Two students will work with Prof. Erez Zadok of Stony Brook and his graduate students; two others will work directly with Prof. Kuenning at HMC. In all cases we will be developing and enhancing software, running experiments, and measuring results. Some sample projects include:
- Re-Animator is a system that allows us to record the behavior of an application and later replay that record to reproduce the behavior. The system exists, but needs to be enhanced to better handle parallel applications. In addition, we will be using Re-Animator to investigate the behavior of storage systems. Finally, Re-Animator is being released to the public as open-source software, so we need to ensure that it is consistently bulletproof and easy to use.

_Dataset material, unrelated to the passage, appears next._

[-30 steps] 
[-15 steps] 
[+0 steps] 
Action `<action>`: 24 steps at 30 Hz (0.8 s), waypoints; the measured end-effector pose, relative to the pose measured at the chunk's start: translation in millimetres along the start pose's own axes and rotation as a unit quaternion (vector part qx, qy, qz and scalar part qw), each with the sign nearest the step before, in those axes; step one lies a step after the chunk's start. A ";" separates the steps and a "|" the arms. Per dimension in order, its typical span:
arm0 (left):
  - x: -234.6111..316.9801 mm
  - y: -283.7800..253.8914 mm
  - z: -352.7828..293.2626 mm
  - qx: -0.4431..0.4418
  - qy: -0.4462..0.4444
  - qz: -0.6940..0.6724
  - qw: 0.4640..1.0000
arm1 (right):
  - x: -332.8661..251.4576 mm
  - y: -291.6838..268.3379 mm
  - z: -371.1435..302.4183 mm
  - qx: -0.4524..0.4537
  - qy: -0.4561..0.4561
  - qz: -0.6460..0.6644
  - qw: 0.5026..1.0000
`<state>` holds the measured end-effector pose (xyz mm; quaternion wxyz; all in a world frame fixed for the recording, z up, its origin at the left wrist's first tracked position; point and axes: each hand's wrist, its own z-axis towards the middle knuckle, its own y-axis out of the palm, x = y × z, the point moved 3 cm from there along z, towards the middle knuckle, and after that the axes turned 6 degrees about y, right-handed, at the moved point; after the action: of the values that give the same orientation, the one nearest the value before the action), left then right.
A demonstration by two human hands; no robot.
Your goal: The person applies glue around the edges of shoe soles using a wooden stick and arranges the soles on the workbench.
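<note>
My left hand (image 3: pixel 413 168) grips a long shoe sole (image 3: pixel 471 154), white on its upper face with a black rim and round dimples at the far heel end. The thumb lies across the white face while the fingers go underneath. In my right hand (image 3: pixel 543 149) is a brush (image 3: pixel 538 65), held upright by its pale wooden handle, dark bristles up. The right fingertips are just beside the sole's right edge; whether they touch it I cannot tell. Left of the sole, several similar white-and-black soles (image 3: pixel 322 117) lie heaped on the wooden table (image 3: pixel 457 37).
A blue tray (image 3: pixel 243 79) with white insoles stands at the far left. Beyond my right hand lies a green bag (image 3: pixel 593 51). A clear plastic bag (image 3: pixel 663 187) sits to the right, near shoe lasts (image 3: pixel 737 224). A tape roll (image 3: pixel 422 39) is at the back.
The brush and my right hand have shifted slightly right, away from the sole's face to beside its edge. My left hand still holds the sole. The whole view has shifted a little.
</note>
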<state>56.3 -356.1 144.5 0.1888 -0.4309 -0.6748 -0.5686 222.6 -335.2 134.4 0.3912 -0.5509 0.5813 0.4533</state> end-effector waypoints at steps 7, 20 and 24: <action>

- We are in the middle stages of a project to improve the design of multi-tier caching systems. Most large Web sites use several levels of software caches to improve performance; designing the various levels to do the best job at the lowest costs is a hard (probably NP-hard) problem. We have developed promising algorithms that quickly generate performance curves and then find "knees" in the curves that indicate places where performance can be dramatically improved for a relatively small extra cost; studying these knees in more detail can then lead to an optimal solution. We are continuing to work on these algorithms and are running experiments to measure their effectiveness.
- In a new project, we are using the SPIN model checker to find bugs in file systems. This approach promises to have a major impact on the reliability of popular file systems, but it turns out to be unusually challenging to get SPIN to run at high speed. The reason is that SPIN regularly saves the state of the computation it is checking and later rolls back to that state, but the internal state of a file system is complex and is not directly available to SPIN. We are developing new approaches to solve this problem so that we can run checks efficiently. So far we have found two bugs in a toy file system but are still improving how our approach works with real-life ones.
Professors Kuenning and Zadok have been collaborating for over a decade. Prof. Zadok's research group at Stony Brook is one of the most productive and respected storage research groups in the world, with dozens of publications in top venues. This project give you a chance to work alongside graduate students on cutting-edge projects that will have real-world impact on the performance and reliability of storage systems.